Pharmacokinetics of Two Forms of Recombinant Insulin-Like Growth Factor 1 in the Mouse Blood

The pharmacokinetics of two substances containing recombinant insulin-like growth factor 1 (IGF1) as an active substance was considered. The first substance (IGF1) contains the actual recombinant IGF1, and the second (IGF2) contains IGF1, which is translated from plasmid DNA encoding the IGF-1 gene for this protein. It was established that, with intramuscular administration of IGF1, the delay time for its entry into the bloodstream is 1.5–2 h, while that with IGF2 is 24–25 h. This indicates the presence of various mechanisms of accumulation of these substances in the systemic circulation.
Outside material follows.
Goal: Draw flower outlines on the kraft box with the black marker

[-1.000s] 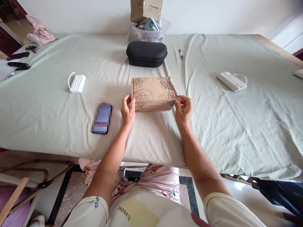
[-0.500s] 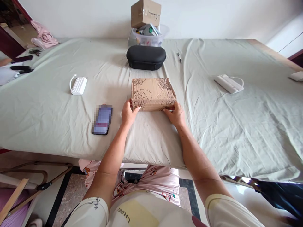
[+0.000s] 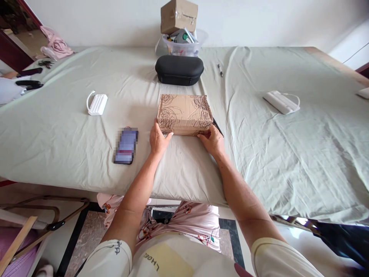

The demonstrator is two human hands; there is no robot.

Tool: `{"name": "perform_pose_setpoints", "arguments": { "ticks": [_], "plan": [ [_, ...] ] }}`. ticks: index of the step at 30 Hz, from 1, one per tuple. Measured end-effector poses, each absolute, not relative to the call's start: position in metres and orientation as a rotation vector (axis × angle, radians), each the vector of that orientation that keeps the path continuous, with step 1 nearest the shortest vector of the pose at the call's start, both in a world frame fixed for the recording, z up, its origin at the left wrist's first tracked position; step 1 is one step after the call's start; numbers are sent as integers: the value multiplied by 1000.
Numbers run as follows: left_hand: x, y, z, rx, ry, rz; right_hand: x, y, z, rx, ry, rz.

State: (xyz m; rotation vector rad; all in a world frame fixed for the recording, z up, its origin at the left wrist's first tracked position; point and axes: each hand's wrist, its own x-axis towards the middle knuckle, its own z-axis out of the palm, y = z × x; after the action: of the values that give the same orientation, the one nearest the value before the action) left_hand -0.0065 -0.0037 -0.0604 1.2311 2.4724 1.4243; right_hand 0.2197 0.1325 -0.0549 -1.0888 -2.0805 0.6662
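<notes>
As the cardboard box [image 3: 184, 113] lay crosswise just ahead, its near corners were clasped equally by the curled left hand [image 3: 158, 139] and right hand [image 3: 212, 140].

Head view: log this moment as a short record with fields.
surface: table under a pale green sheet
centre: cardboard box with scribbled rose drawings, on the sheet
left hand: grips the box's near left corner
right hand: grips its near right corner
left of the hands: phone, white ribbed pack
behind the box: black zip case, pen, clear tub with a small taped box on top
right: another white pack
</notes>
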Motion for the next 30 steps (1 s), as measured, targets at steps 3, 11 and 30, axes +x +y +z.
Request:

The maximum concentration of IGF1 in the blood was determined 5 h after administration and that of IGF2 was determined 125 h after administration. The maximum concentrations of these substances are comparable to each other. The concentration of IGF1 in the blood decreases to its initial value 12 h after its administration, and the concentration of IGF2 does so after 216 h. The clearance parameters (Cl) and elimination constants (Kel) of the considered substances also had significant differences, which confirms the presence of fast and slow dynamics of the decrease of their maximum concentrations after intramuscular injection. The different dynamics of the accumulation of substances in the blood and their elimination from the bloodstream after administration, as well as the different values ​​of the area parameters under the pharmacokinetic curve (AUCt, AUC∞) demonstrate that IGF2 has been in the systemic circulation for a longer time than IGF1. This is essential for the appearance and severity of pharmacodynamic effects.